= Temporary folder =

Directory for storing temporary data in a computer file system

In computing, a temporary folder or temporary directory is a directory used to hold temporary files. Many operating systems and some software automatically delete the contents of this directory at bootup or at regular intervals, leaving the directory itself intact.

For security reasons, it is best for each user to have their own temporary directory, since there has been a history of security vulnerabilities with temporary files due to programs incorrect file permissions or race conditions.

A standard procedure for system administration is to reduce the amount of storage space used (typically, on a disk drive) by removing temporary files. In multi-user systems, this can potentially remove active files, disrupting users' activities. To avoid this, some space-reclaiming procedures remove only files which are inactive or "old" - those which have not been read or modified in several days.

==Practical issues==
In Unix-like systems, the /tmp directory will often be a separate disk partition. In systems with magnetic hard disk drives, performance (overall system IOPS) will increase if disk-head movements from regular disk I/O are separated from the access to the temporary directory. Increasingly, memory-based solutions for the temporary directory or folder are being used, such as "RAM disks" set up in random-access memory, tmpfs file systems, or the shared-memory device /dev/shm in Linux.

A flash-based solid-state drive is less suitable as a temporary-storage device for reading and writing due to the asymmetric read/write duration and due to wear. (See wear leveling.)

==Traditional locations==

In MS-DOS and Microsoft Windows, the temporary directory is set by the environment variable TEMP or TMP. Using the Windows API, one can find the path to the temporary directory using the GetTempPath2 function, or one can obtain a path to a uniquely-named temporary file using the GetTempFileName function. Originally, the default was C:\Temp, then %WinDir%\Temp. In the Windows XP era, the temporary directory was set per-user as Local Settings\Temp, although still user-relocatable. For Windows Vista, 7, 8, and 10 the temp location has moved again to within the AppData section of the User Profile, typically C:\Users\User Name\AppData\Local\Temp (%USERPROFILE%\AppData\Local\Temp). In all versions of Windows, the Temp location can be accessed, for example, in Explorer, "Run..." boxes and in an application's internal code by using %TMP% or %TEMP%. As with other environmental variables, %TMP% or %TEMP% is synonymous with the full path.

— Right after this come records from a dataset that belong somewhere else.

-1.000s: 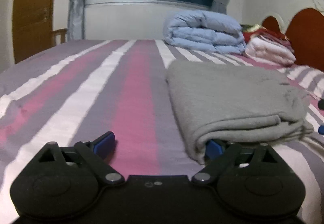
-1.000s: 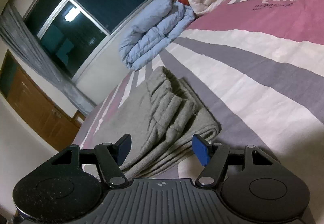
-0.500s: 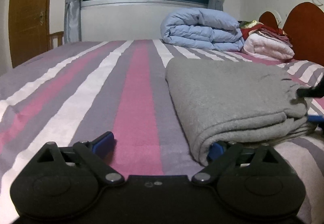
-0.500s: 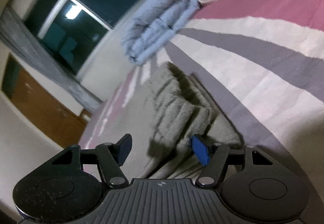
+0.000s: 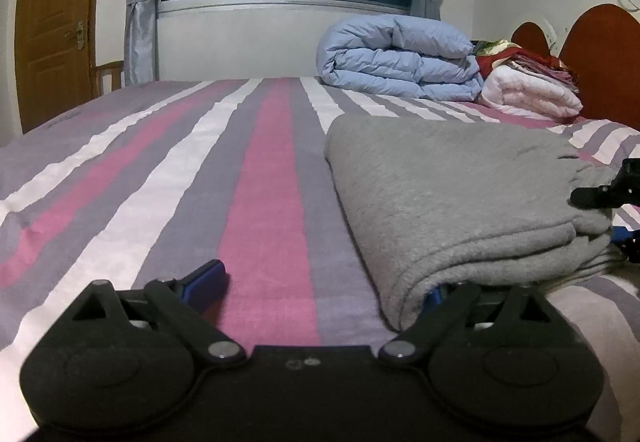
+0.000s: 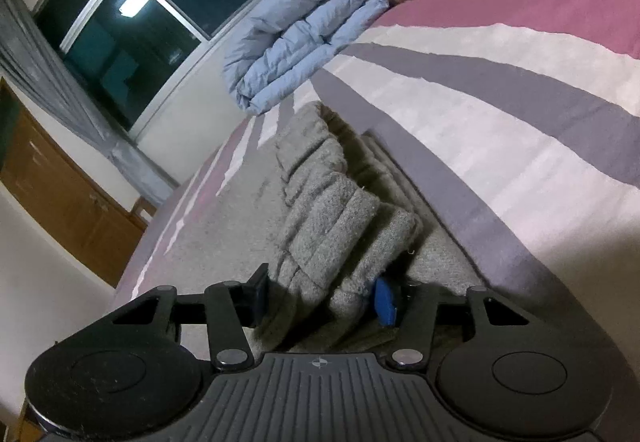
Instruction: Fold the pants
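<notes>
step: final fold | gray pants (image 5: 452,194) folded on striped bed (image 5: 160,178), at 2 o'clock | right gripper (image 6: 320,300) just closing, now pinching thick waistband end | left gripper (image 5: 320,282) spread wide, one finger tucked under fold | ready to lift

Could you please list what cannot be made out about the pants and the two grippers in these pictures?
- Left wrist view: one fingertip of the left gripper is hidden under the gray pants' folded edge.
- Left wrist view: the right gripper is cut off by the frame edge.
- Right wrist view: whether the closing right gripper's pads already press the waistband; fabric bunches there.
- Both views: the pants' underside against the bed.
</notes>
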`<state>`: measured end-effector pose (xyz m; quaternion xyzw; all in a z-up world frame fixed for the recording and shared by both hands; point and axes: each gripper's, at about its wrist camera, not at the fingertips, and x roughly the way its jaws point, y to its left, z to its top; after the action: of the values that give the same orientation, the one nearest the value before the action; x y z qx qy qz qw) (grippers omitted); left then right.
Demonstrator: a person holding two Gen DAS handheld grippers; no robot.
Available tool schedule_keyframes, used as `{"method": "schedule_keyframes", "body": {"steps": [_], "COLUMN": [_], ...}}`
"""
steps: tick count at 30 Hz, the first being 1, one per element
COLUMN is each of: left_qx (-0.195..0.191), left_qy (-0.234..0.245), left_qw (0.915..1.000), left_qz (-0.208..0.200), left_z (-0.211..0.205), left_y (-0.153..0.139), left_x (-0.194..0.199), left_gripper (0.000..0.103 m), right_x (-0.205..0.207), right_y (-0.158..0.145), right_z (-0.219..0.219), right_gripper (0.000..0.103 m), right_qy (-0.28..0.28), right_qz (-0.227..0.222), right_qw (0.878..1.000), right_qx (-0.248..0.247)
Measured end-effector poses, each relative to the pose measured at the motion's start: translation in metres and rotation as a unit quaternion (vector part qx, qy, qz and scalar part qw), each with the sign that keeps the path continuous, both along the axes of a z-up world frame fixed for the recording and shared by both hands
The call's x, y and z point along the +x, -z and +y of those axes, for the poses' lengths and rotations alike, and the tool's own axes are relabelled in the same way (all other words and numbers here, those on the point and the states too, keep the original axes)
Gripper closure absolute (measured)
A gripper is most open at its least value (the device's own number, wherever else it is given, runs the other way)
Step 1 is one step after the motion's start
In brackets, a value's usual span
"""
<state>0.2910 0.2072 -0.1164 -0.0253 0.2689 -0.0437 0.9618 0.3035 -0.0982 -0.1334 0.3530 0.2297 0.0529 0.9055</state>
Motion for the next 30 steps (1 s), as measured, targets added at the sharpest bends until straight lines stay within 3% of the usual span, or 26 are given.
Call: {"method": "schedule_keyframes", "body": {"steps": [3,6,9,10,12,13,16,19,24,25,27,28,30], "left_qx": [-0.006,-0.004,-0.004,-0.012,-0.014,-0.008,-0.023,-0.014,0.017,0.019,0.023,0.026,0.021], "left_qy": [-0.005,-0.020,-0.042,-0.045,-0.040,-0.041,-0.046,-0.042,-0.028,-0.025,-0.020,-0.020,-0.026], "left_qw": [1.0000,0.9985,0.9975,0.9981,0.9991,0.9991,0.9987,0.9990,0.9992,0.9993,0.9995,0.9994,0.9994], "left_qz": [-0.001,-0.051,-0.056,-0.039,-0.008,-0.011,-0.005,-0.007,-0.024,-0.019,-0.011,-0.011,-0.007], "left_z": [0.004,0.010,0.015,0.018,0.017,0.015,0.021,0.017,0.009,0.008,0.005,0.004,0.006], "left_y": [-0.001,-0.012,-0.011,-0.008,-0.001,-0.002,0.000,-0.001,-0.003,-0.001,0.001,0.001,0.002], "left_x": [-0.001,-0.012,-0.012,-0.008,-0.002,-0.002,-0.001,0.000,-0.007,-0.006,-0.003,-0.003,-0.002], "left_gripper": [0.017,0.017,0.014,0.011,0.011,0.011,0.011,0.011,0.012,0.010,0.007,0.007,0.007], "right_x": [-0.002,-0.022,-0.044,-0.034,-0.008,-0.008,-0.016,-0.016,-0.041,-0.039,-0.023,-0.020,-0.019], "right_y": [-0.005,-0.030,-0.048,-0.037,0.001,0.006,-0.008,-0.003,-0.029,-0.026,-0.002,0.008,0.002], "right_z": [0.003,0.005,0.017,0.015,0.001,-0.001,0.010,0.007,0.007,0.006,0.001,-0.003,0.001], "right_gripper": [0.063,0.066,0.066,0.066,0.066,0.066,0.065,0.065,0.065,0.066,0.066,0.066,0.066], "right_qy": [0.000,-0.005,-0.019,-0.019,-0.013,-0.007,-0.016,-0.013,-0.011,-0.001,0.017,0.022,0.011], "right_qz": [-0.006,-0.077,-0.145,-0.105,0.017,0.019,-0.011,0.001,-0.098,-0.085,0.004,0.021,0.013], "right_qw": [1.000,0.997,0.986,0.991,1.000,1.000,0.999,1.000,0.995,0.996,0.999,0.999,1.000], "right_qx": [-0.022,-0.028,-0.075,-0.078,-0.011,0.000,-0.034,-0.021,-0.025,-0.034,-0.028,-0.012,-0.015]}}
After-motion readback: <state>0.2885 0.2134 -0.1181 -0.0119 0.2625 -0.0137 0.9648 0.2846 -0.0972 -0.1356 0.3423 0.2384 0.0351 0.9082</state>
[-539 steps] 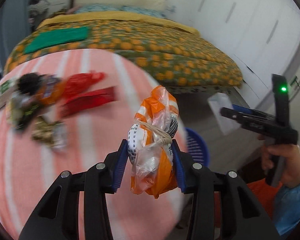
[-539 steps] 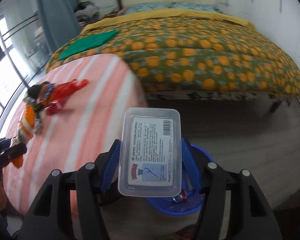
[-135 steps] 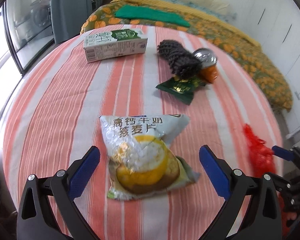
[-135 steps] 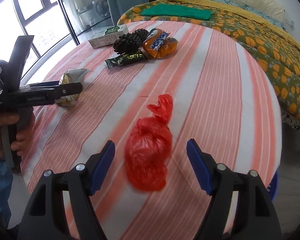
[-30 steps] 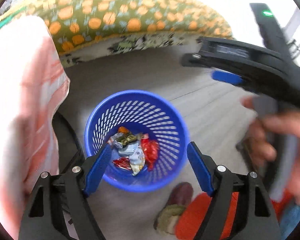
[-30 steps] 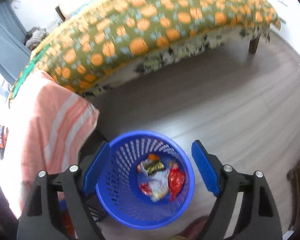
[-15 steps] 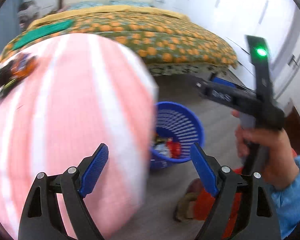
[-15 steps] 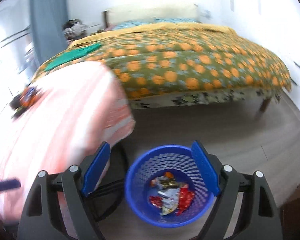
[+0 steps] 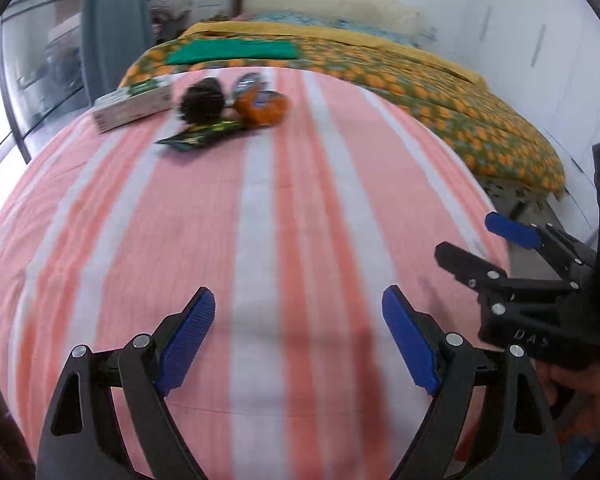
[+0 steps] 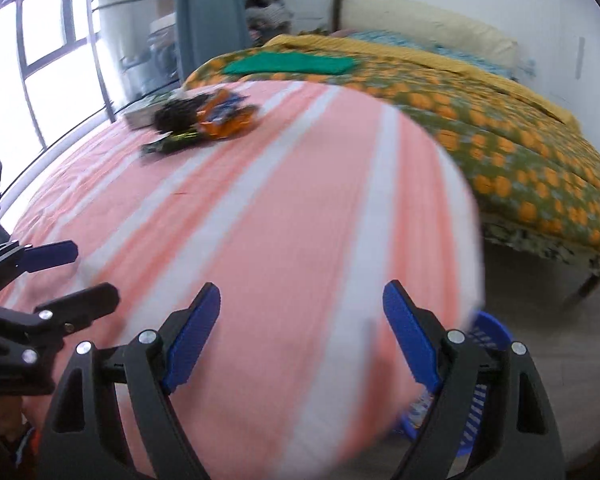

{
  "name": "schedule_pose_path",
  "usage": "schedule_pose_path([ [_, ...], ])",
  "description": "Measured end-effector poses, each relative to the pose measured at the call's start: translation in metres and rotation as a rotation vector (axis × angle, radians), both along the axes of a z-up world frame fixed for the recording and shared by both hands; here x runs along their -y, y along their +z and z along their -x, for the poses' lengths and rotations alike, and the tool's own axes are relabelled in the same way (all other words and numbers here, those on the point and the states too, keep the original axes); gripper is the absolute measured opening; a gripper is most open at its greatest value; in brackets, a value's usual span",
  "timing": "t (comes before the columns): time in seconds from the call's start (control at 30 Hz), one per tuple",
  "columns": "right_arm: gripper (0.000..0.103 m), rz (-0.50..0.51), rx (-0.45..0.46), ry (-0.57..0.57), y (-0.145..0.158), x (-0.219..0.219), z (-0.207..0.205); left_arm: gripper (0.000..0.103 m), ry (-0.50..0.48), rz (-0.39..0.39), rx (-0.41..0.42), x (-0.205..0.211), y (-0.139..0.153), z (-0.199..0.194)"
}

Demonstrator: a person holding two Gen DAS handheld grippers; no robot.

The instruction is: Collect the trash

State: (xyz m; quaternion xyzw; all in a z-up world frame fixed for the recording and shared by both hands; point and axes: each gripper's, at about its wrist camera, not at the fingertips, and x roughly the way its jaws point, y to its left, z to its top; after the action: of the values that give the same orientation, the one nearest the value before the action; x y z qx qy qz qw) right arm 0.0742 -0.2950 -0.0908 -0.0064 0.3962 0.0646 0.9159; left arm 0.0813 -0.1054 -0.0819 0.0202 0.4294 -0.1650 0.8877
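Note:
At the far side of the round table with its pink-striped cloth (image 9: 300, 220) lies a blurred cluster of trash: a milk carton (image 9: 132, 106), a black mesh bundle (image 9: 202, 104), an orange packet (image 9: 264, 106) and a green wrapper (image 9: 200, 136). The right wrist view shows the same bundle (image 10: 176, 116) and packet (image 10: 228, 120). My left gripper (image 9: 298, 328) hovers over the near part of the cloth, its jaws opening with nothing between them. My right gripper (image 10: 301, 332) is open and empty over the table's near right edge, level with the left one (image 10: 76, 276).
The blue mesh basket (image 10: 487, 336) stands on the floor below the table's right edge, mostly hidden by the cloth and my right finger. A bed with an orange-dotted cover (image 9: 459, 100) runs behind the table. Windows (image 10: 52, 60) are at the left.
Both grippers have swung up from over the blue basket to above the table. The basket has left the left wrist view and the far trash cluster has come into sight.

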Motion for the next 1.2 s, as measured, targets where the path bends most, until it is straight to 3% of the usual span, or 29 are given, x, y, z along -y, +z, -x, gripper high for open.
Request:
schedule_pose_path([
  [0.2,0.081,0.016,-0.034,0.059,-0.002,-0.045,-0.038,0.088,0.054,-0.006,0.010,-0.025,0.001,-0.009],
  [0.4,0.081,0.015,-0.082,0.057,-0.014,-0.054,-0.052,0.089,0.071,0.016,0.004,-0.042,0.000,-0.005],
  [0.57,0.083,0.000,-0.092,0.051,-0.016,-0.052,-0.057,0.089,0.079,0.089,-0.048,-0.059,-0.002,-0.021],
  [0.7,0.085,0.022,-0.084,0.042,-0.016,-0.055,-0.056,0.089,0.100,0.089,-0.062,-0.071,-0.003,-0.039],
  [0.93,0.085,0.021,-0.084,0.033,-0.017,-0.054,-0.056,0.089,0.128,0.119,-0.041,-0.091,0.016,-0.101],
  [1.2,0.085,0.019,-0.085,0.033,-0.017,-0.054,-0.056,0.089,0.125,0.183,-0.011,-0.067,0.041,-0.198],
])
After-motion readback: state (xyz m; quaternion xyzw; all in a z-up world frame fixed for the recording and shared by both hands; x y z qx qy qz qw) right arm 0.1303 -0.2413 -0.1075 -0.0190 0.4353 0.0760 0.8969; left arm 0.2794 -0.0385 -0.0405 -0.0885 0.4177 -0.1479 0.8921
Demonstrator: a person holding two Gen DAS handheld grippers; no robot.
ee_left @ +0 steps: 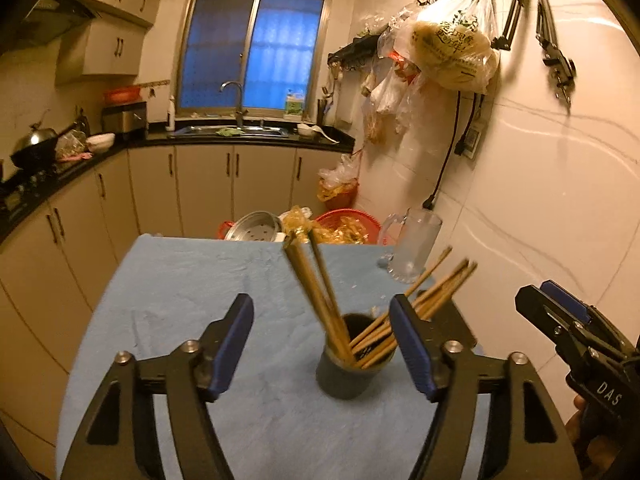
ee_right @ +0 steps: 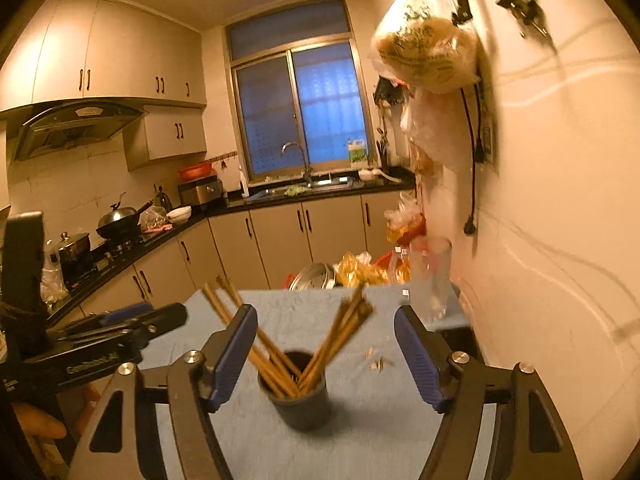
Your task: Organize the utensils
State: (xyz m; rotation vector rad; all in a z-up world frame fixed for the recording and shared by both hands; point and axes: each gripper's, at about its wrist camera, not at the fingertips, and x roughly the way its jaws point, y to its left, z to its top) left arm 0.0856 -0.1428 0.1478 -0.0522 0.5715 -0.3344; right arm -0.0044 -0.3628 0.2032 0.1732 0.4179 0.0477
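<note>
A dark round holder (ee_left: pixel 347 370) stands on the blue cloth (ee_left: pixel 180 280) and holds several wooden chopsticks (ee_left: pixel 316 288) that fan out left and right. My left gripper (ee_left: pixel 322 344) is open and empty, its blue pads on either side of the holder, just above it. The right gripper (ee_left: pixel 560 308) shows at the right edge of the left wrist view. In the right wrist view the holder (ee_right: pixel 300 400) with chopsticks (ee_right: pixel 340 340) sits between the open, empty right gripper's (ee_right: pixel 326 356) pads. The left gripper (ee_right: pixel 120 332) shows at the left.
A clear glass mug (ee_left: pixel 412 246) stands at the table's far right by the wall. A steel steamer pan (ee_left: pixel 256 232) and a red basket (ee_left: pixel 352 226) sit beyond the far edge. Small scraps (ee_right: pixel 378 362) lie on the cloth. Kitchen counters run along the left and back.
</note>
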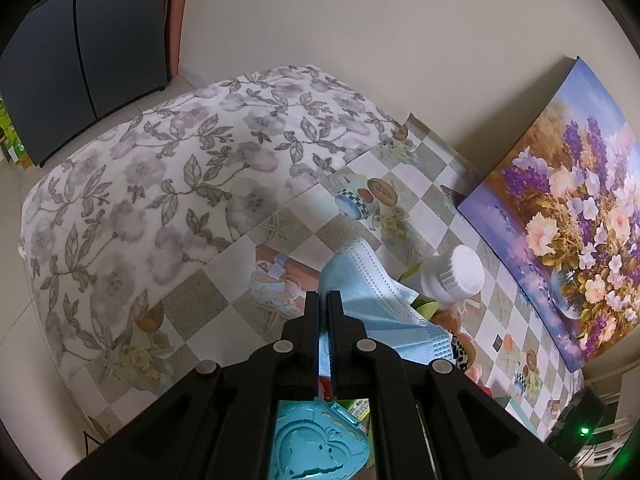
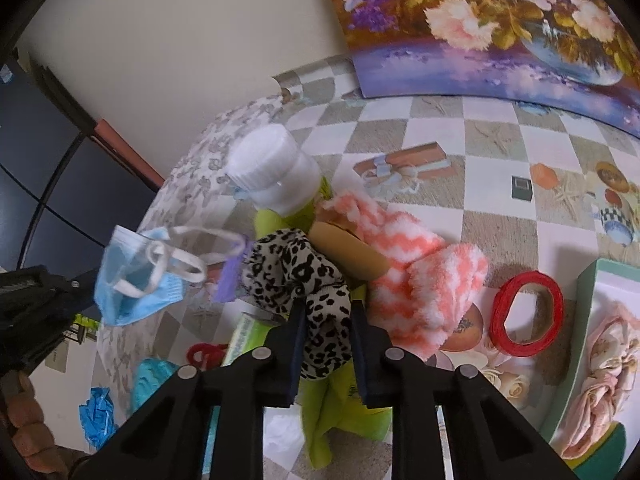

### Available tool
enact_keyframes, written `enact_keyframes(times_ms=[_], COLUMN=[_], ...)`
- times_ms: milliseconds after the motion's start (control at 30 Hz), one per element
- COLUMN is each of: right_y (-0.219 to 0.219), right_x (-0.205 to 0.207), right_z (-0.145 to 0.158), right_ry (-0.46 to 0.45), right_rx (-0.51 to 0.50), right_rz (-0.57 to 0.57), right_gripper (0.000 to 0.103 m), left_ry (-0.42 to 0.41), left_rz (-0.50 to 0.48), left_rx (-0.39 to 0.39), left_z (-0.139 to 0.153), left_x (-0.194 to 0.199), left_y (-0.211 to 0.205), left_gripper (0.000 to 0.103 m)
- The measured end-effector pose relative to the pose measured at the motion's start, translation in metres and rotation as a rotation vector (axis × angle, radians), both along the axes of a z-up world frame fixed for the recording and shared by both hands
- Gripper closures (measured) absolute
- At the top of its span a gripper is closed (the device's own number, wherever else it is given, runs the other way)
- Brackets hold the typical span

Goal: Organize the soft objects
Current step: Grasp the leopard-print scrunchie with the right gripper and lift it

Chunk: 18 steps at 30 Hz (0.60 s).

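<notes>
Pinching blue face mask (image 1: 376,304), left claw (image 1: 324,300) clenched on its edge, mask lifted above checkered bench (image 1: 224,276). Right claw (image 2: 326,312) parted around leopard-print cloth (image 2: 304,280); grip not clear. Cloth lies in pile, touching pink-white fuzzy cloth (image 2: 424,280), white-capped bottle (image 2: 276,172) behind. Red tape roll (image 2: 528,312) nearby.

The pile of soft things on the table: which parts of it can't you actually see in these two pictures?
- Turquoise heart-shaped case, left wrist view: sides covered by the left gripper, bottom cut by the frame edge.
- Green cloth, right wrist view: mostly buried under the leopard-print fabric and pink-and-white fuzzy cloth.
- Face mask, left wrist view: pinched edge hidden between the fingers.
- Peach fabric, right wrist view: cut by the right edge.
</notes>
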State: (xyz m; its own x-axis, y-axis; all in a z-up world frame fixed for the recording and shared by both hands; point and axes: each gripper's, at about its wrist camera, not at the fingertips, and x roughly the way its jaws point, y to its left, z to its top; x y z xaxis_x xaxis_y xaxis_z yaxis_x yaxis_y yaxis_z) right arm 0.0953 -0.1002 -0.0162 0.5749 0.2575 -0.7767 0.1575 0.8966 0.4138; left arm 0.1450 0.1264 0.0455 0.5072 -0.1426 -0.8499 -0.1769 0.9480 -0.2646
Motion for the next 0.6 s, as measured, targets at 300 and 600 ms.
enact_keyframes(times_ms=[300, 600], right_y=[-0.007, -0.016], right_x=[-0.014, -0.016], right_z=[0.036, 0.026], right_ry=[-0.069, -0.038], right_rx=[0.024, 0.033], right_rz=[0.01, -0.008], right_gripper=[0.085, 0.083], left_ry=[-0.055, -0.07], left_rz=[-0.004, -0.023], left_rx=[0.004, 0.017], left_z=[0.022, 0.029], left_x=[-0.007, -0.012], left_y=[-0.002, -0.012], left_gripper=[0.1, 0.1])
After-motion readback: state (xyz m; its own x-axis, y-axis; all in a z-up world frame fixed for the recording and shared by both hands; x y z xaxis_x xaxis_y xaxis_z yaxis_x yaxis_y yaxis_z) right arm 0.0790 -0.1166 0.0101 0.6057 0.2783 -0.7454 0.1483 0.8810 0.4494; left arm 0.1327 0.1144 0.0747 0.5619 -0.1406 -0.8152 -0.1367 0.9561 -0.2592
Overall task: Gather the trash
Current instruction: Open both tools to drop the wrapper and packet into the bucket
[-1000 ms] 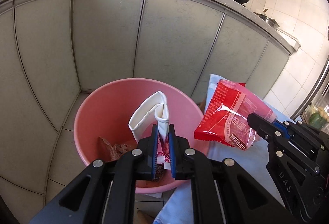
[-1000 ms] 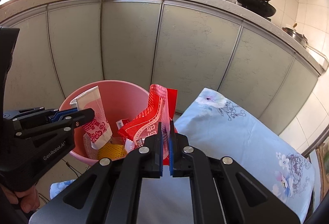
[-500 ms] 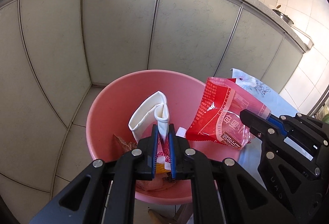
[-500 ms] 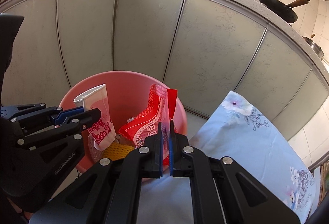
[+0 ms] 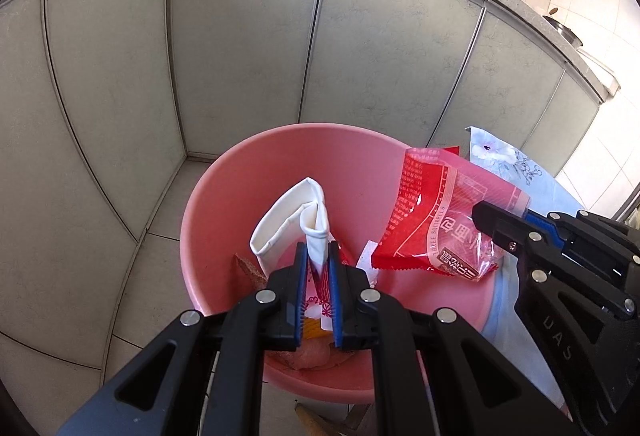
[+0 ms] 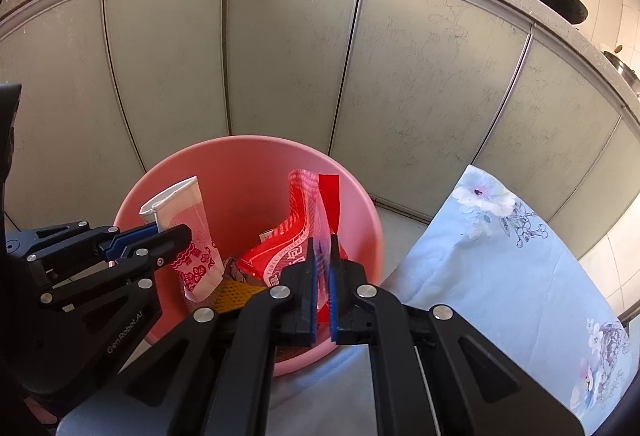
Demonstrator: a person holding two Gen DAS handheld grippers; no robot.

In Unix-like systems, the global temporary directories are /tmp and /var/tmp. Web browsers periodically write data to the tmp directory during page views and downloads. Typically, /var/tmp is for persistent files (as it may be preserved over reboots), and /tmp is for more temporary files. See Filesystem Hierarchy Standard. In addition, a user can set their TMPDIR environment variable to point to a preferred directory (where the creation and modification of files is allowed). macOS provides user-specific temporary directories and sets TMPDIR to refer to that directory; a sandboxed application cannot use the standard Unix locations, but may use that user-specific directory, the path is provided by the function NSTemporaryDirectory.

In OpenVMS, SYS$SCRATCH and in AmigaDOS T: are used.

==See also==
- Temporary file
- Temporary variable
- Trash (computing)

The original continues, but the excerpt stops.